Sean: Yeah, that reminds me a little bit of Next.js, it does offer the service and function that will run whenever your route loads, but then you have to know what API you want to hit. Perhaps it’s a convention thing, that once people get used to it, it actually ends up running a lot smoother.

Brian: Yeah, it’s similar to that. It’s also similar to Remix. In Remix, they call them loaders and actions. And then we call them get and post, because that’s how the web works. And it’s funny, because everybody’s sort of copying each other, but with their own little names and stuff with this stuff. But we’re trying to stay as low level as possible, stay as close to the real platform as possible.

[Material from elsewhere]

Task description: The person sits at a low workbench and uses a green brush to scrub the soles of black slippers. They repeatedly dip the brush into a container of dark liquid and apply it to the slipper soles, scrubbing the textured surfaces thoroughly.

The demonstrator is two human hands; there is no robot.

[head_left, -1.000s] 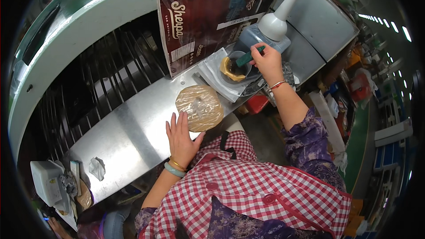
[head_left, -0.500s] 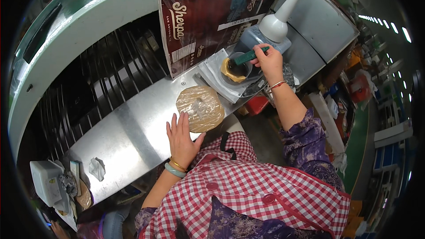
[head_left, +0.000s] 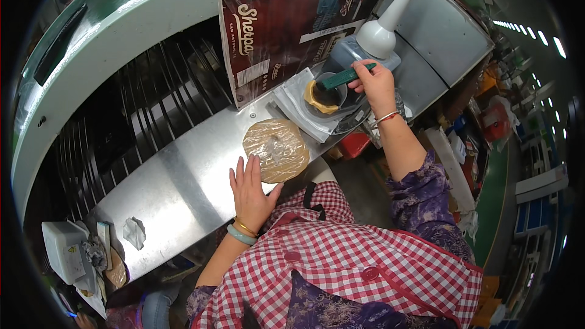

Sean: That’s really cool though that someone can define an API route, but then not have to worry about independently scaling up a web server, versus their database. Was there a point when you saw the writing on the wall that the cloud was headed this way, and it would be really useful if application developers didn’t have to worry about those things?

Brian: I was trepidatious at first. I was really worried about lock in. I was definitely a big open source developer. But having done the thing, where you build out a large cloud system, with a load balance web server architecture, and talking to a Postgres, or a MySQL, you’re locked in there too. You’re not taking your RDS charted database, and moving it over to Google Cloud anytime soon, or fast. And it’s the same thing for the web server side of it. So at that point, I was like, well, Amazon’s kind of a shoe-in here. I love them, but it’s a, I can’t beat them, so I’m joining them kind of thing. They’ve got a 10-year lead on people, like Azure and GCP are just way behind. And this isn’t being mean, this is just where we’re at. So one of the very basic things that you need when you’re deploying is determinism. You don’t want to be clicking around in a web console to deploy your stuff, because if you have a team of more than one, somebody’s going to click something wrong, and you’re not going to know what’s going on. So we have a concept called infrastructure as code. It’s very similar to a package JSON. So in a package JSON file, I say, “These are my code dependencies, and these are the versions I expect.” With infrastructure as code, I’m saying, “These are the cloud resources I need, and this is what I expect.” And I check it in to my repo, and then the next guy’s running the code, or girl, it’s going to get the exact same thing. And so infrastructure as code is table stakes for me. I will not build a system that I can’t reproduce within a minute and a half, from a computer I’ve never touched before. The other clouds are barely there. The other clouds don’t even have a concept of ephemeral compute. They’ve got these long-lived Kubernetes container type things, which they call all serverless, but they’re not really, and I just don’t have time for that. They’ll catch up in 10 years, and when they do, maybe I’ll make my workload portable to them. But in the meantime, I’m trying to get shit done, and AWS is a very safe choice. People will say, “I want to use the most popular cloud vendor.” If you do, well that’s AWS. And yeah, it’s going to be janky and tough to figure out what to do, so you’re probably going to need a deployment framework. But there’s tons of those, and it’s very easy to get started, truly.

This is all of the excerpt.